_Requirement:_ Drop the pictures and extract exactly the lines from the one that contains "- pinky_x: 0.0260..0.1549" through the end of the material.

_Input:_
┄┄┄┄┄┄

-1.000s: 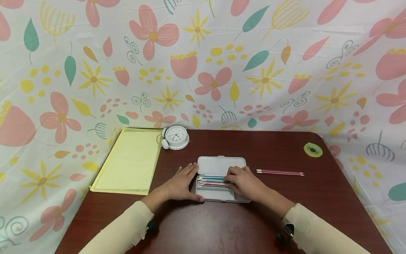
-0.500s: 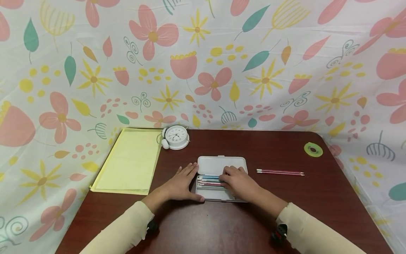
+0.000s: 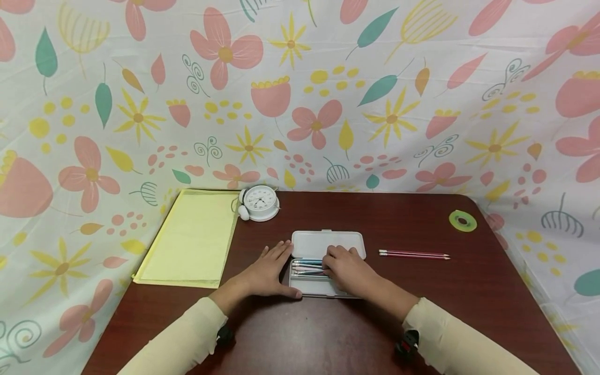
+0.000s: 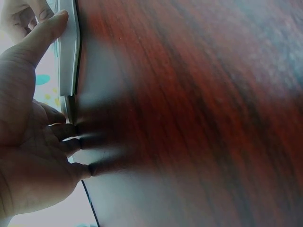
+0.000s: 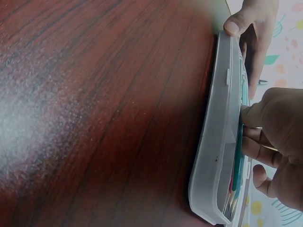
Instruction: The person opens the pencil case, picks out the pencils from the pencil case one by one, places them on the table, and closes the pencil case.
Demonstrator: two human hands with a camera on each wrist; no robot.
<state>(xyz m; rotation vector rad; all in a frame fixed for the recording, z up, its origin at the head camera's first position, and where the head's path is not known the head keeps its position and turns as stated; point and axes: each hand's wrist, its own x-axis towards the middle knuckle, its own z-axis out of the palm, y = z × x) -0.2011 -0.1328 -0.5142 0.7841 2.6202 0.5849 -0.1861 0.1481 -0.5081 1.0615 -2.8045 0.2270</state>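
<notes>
A whitish pencil case (image 3: 309,286) lies unfolded on the table, its lid (image 3: 323,242) toward the back. Several pencils (image 3: 307,264) fill its rear part. My left hand (image 3: 264,273) steadies the case at its left end, fingers spread, thumb along the near corner. Inside the right half, my right hand (image 3: 351,271) bends over the pencils and covers their right ends in the head view. The right wrist view shows its thumb and fingertips pinching a teal pencil (image 5: 238,165), whose lower end lies by other sharpened tips in the case.
Two dark pink pencils (image 3: 414,254) lie right of the case. Farther right is a green tape roll (image 3: 462,221). A white alarm clock (image 3: 260,203) stands at the back, beside a yellow mesh folder (image 3: 192,239). A flowered cloth (image 3: 300,104) hangs behind the table (image 3: 300,333).
My right hand has slid left over the pencils. The pink pencil seen among them earlier no longer shows, and a dark bluish one lies across there. My left hand stays put.
</notes>
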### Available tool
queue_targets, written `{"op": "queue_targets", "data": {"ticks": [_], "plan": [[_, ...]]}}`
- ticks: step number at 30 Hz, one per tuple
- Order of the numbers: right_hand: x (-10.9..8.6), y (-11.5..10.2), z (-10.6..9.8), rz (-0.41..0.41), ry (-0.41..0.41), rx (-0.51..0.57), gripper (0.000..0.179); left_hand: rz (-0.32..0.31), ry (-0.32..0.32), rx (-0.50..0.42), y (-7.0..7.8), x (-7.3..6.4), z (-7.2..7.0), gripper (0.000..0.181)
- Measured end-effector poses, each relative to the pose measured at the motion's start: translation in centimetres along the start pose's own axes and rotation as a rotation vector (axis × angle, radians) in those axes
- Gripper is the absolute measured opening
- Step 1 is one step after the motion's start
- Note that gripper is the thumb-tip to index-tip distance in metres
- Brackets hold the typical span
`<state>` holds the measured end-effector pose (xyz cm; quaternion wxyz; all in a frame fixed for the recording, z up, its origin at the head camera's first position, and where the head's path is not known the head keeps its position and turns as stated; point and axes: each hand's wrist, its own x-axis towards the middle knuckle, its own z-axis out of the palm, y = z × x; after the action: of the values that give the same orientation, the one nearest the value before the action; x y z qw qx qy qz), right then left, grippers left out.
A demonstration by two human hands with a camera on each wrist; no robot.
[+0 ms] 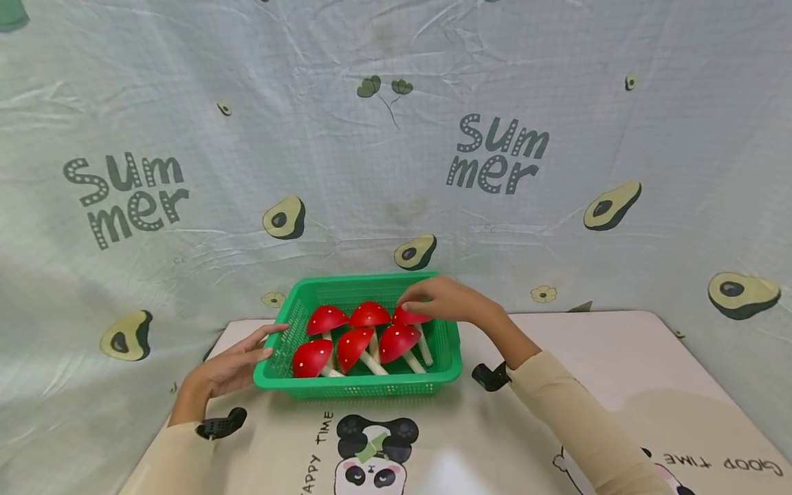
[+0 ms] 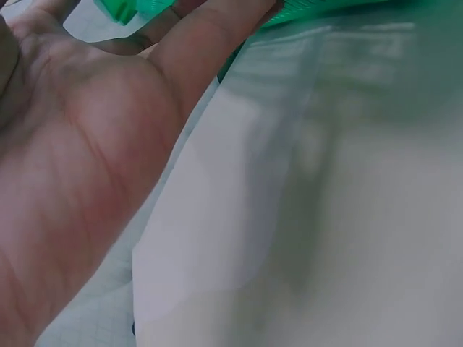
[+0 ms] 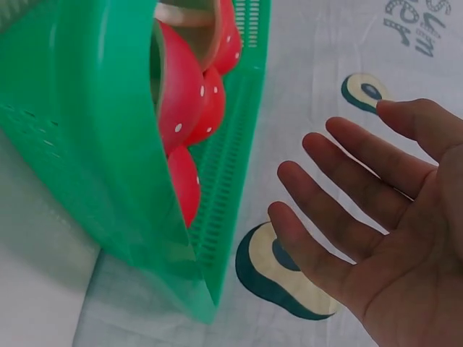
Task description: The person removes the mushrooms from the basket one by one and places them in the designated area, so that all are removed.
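A green plastic basket (image 1: 359,388) stands on the table, holding several toy mushrooms with red, white-dotted caps (image 1: 399,342) and pale stems. My left hand (image 1: 232,364) is at the basket's left side, its fairly straight fingers reaching to the rim. In the left wrist view the palm faces the camera, and the fingertips are partly hidden by the basket (image 2: 311,11). Over the right back part of the basket is my right hand (image 1: 448,299), overlapping the back right mushroom (image 1: 405,316) in the head view. The right wrist view shows its fingers (image 3: 347,195) spread, with nothing between them.
A pale cloth printed with avocados and "summer" lettering (image 1: 498,155) hangs close behind the basket. The light tabletop (image 1: 495,447) has panda prints (image 1: 374,454). Black wrist devices (image 1: 221,423) are on both forearms.
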<state>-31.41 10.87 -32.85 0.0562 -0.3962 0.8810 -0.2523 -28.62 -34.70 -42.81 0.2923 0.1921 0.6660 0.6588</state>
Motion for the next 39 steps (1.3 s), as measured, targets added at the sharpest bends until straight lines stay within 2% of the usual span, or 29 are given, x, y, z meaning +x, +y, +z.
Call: {"op": "queue_targets", "data": {"ticks": [3, 10, 16, 22, 27, 31, 39], "plan": [[0.6, 0.0, 0.1, -0.002, -0.026, 0.006, 0.03, -0.008, 0.005, -0.019, -0.2, 0.0, 0.1, 0.052], [1.6, -0.1, -0.1, 0.065, -0.103, 0.087, 0.031, -0.017, 0.028, -0.051, -0.3, 0.0, 0.0, 0.051], [3.0, 0.0, -0.3, 0.113, -0.212, 0.119, 0.036, -0.008, 0.029, -0.063, -0.2, -0.3, 0.4, 0.051], [4.9, 0.2, 0.1, 0.152, -0.364, 0.139, 0.045, -0.005, 0.024, -0.005, 0.2, -1.0, 1.3, 0.054], [5.7, 0.5, 1.2, 0.197, -0.479, 0.244, 0.049, 0.02, -0.004, -0.024, 0.0, -1.3, 1.5, 0.061], [6.1, 1.0, 1.6, 0.249, -0.511, 0.302, 0.053, 0.028, -0.012, -0.051, -0.1, -1.4, 1.4, 0.062], [6.4, 1.9, 2.0, 0.372, -0.563, 0.422, 0.051, 0.012, 0.033, -0.073, -0.2, -1.4, 1.7, 0.061]]}}
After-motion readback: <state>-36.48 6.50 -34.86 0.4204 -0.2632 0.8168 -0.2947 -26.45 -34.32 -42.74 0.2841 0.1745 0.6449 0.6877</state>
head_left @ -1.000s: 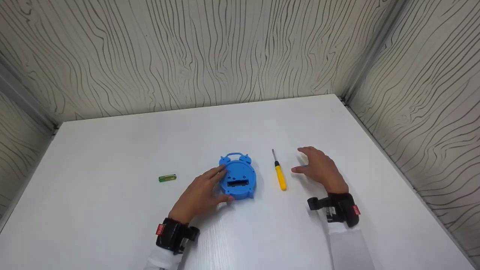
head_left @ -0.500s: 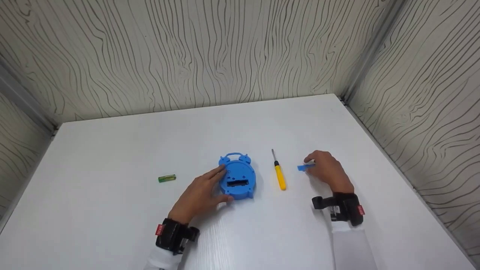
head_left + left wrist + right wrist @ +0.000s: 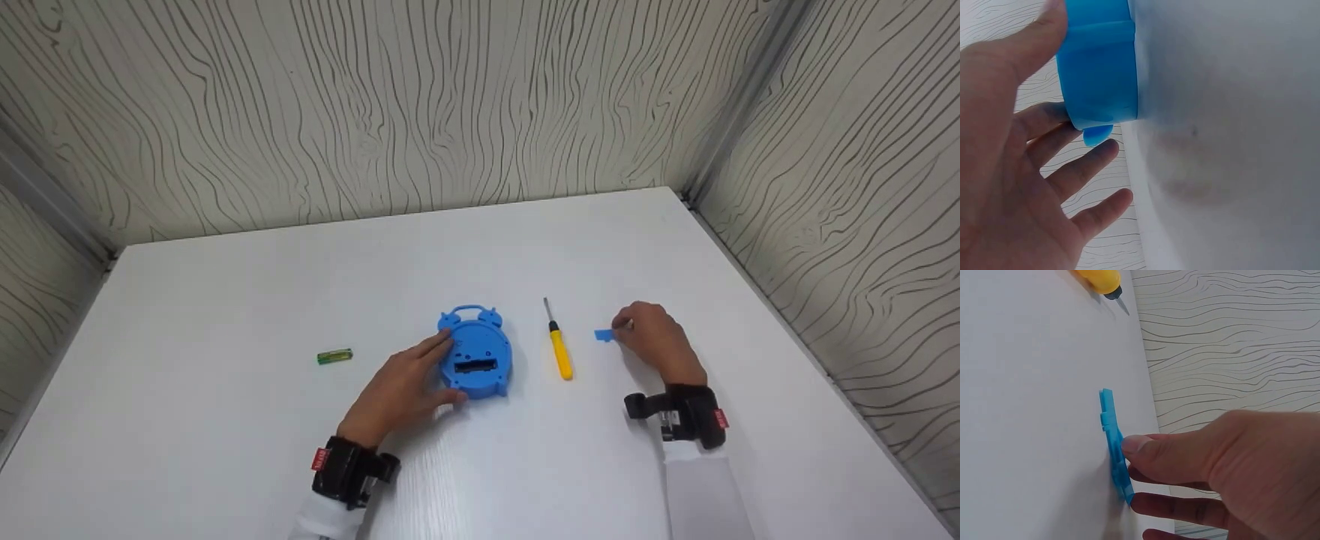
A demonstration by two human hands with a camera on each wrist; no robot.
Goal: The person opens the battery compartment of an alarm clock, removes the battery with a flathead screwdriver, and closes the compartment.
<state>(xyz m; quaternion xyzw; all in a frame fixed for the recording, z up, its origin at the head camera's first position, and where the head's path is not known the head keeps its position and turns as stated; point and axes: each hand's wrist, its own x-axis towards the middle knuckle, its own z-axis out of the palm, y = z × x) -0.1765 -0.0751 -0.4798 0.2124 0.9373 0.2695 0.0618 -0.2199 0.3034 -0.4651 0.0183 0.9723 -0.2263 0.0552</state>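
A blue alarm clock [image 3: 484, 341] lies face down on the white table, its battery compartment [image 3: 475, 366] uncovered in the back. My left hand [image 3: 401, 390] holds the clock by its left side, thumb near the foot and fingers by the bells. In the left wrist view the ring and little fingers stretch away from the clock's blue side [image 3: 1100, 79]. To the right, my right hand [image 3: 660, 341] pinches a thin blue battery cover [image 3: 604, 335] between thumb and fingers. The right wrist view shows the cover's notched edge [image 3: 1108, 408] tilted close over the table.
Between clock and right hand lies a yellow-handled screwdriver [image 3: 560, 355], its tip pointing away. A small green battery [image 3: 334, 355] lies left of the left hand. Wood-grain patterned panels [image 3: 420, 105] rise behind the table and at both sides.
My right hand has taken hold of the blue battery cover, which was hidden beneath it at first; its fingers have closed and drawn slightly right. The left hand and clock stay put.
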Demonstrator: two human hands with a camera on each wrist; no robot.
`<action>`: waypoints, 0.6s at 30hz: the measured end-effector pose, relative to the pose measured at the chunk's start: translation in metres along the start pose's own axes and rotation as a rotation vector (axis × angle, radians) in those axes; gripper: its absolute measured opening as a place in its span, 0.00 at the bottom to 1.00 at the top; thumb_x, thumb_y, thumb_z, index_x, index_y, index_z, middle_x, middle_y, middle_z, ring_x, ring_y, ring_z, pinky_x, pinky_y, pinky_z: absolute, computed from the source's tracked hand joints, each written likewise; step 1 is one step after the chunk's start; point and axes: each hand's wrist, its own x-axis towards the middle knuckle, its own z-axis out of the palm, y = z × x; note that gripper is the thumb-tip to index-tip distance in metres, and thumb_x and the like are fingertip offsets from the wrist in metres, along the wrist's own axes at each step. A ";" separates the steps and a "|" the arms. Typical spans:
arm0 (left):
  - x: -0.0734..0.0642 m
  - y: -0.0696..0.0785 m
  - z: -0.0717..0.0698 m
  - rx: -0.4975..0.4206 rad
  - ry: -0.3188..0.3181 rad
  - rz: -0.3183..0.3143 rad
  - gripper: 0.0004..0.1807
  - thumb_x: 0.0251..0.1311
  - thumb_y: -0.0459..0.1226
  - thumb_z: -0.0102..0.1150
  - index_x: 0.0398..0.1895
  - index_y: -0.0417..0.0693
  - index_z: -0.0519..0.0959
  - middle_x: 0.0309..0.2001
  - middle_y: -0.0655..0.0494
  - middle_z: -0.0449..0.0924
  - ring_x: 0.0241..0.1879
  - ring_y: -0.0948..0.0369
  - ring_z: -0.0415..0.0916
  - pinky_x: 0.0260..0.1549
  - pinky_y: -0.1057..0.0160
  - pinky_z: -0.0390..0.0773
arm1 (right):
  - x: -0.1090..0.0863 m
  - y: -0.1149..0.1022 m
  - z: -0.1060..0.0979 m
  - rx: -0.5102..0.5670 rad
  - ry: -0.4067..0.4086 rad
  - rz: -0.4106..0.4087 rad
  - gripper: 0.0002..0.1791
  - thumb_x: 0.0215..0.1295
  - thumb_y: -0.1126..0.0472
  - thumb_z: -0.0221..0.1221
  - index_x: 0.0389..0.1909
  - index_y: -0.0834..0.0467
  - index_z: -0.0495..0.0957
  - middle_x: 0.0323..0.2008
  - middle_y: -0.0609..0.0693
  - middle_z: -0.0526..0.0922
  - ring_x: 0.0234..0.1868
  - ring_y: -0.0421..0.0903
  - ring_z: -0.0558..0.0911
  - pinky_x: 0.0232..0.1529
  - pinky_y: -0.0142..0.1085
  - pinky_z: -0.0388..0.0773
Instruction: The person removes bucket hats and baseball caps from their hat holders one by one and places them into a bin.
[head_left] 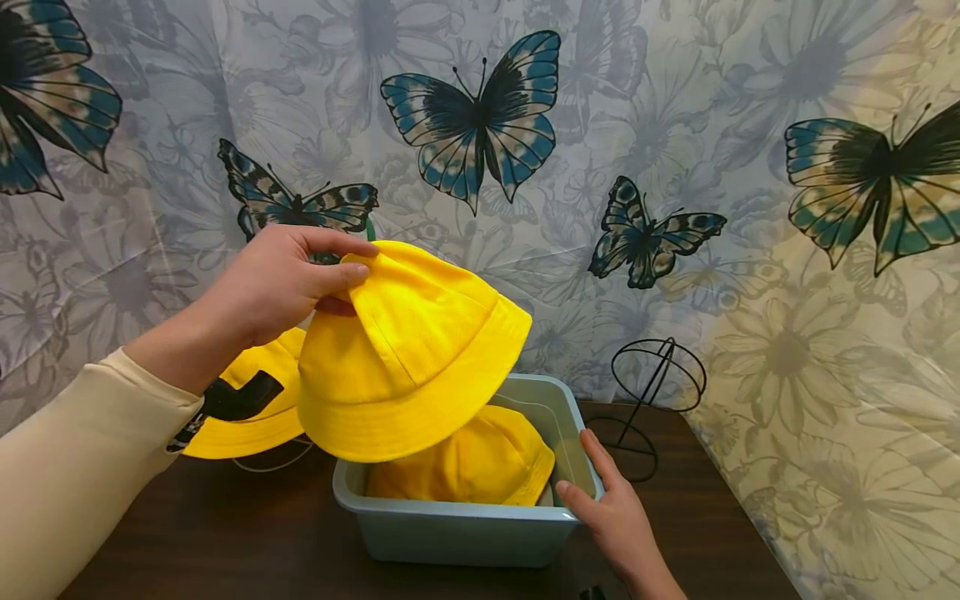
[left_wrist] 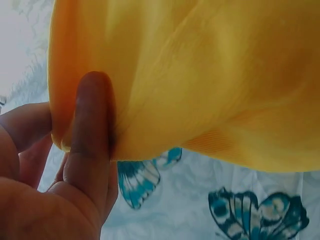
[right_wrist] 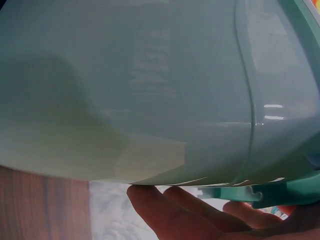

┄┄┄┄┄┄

_Written response:_
  - pinky_x: 0.0260..0.1549
  - pinky_y: -0.1057..0.0160
  - pinky_z: -0.0390..0.0773
arm1 (right):
  - x: -0.1090..0.0863 m
  - y: -0.1149..0.1022 m
  - z: -0.1060..0.0979 m
  - rx: -0.5102..0.5670 rad
  - ry: -0.4067..0.4086 rad
  - rz: -0.4106..0.4087 rad
  - gripper: 0.0002..0.1791
  - thumb_x: 0.0215..0.1295
  - thumb_y: -0.1126..0.0472
  - thumb_z: -0.0221..0.1221
  - index_x: 0.0389..0.1909
  - index_y: -0.0834..0.0467
  - index_z: -0.0495..0.0957
  - middle_x: 0.0323..0.2008
  - middle_y: -0.0609..0.0693
  - middle_z: -0.0526..0.0922
  - ring_x: 0.0234..0.1868
  - ring_y: -0.0421..0.0903
  - ring_z: -0.0558..0.0911
  - pinky_x: 0.0232..0.1529
  - pinky_y: -0.0142..0.1085
  - pinky_z: -0.0388..0.0773
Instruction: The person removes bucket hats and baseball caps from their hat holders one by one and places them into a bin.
[head_left] 
[left_wrist] 
[right_wrist] 

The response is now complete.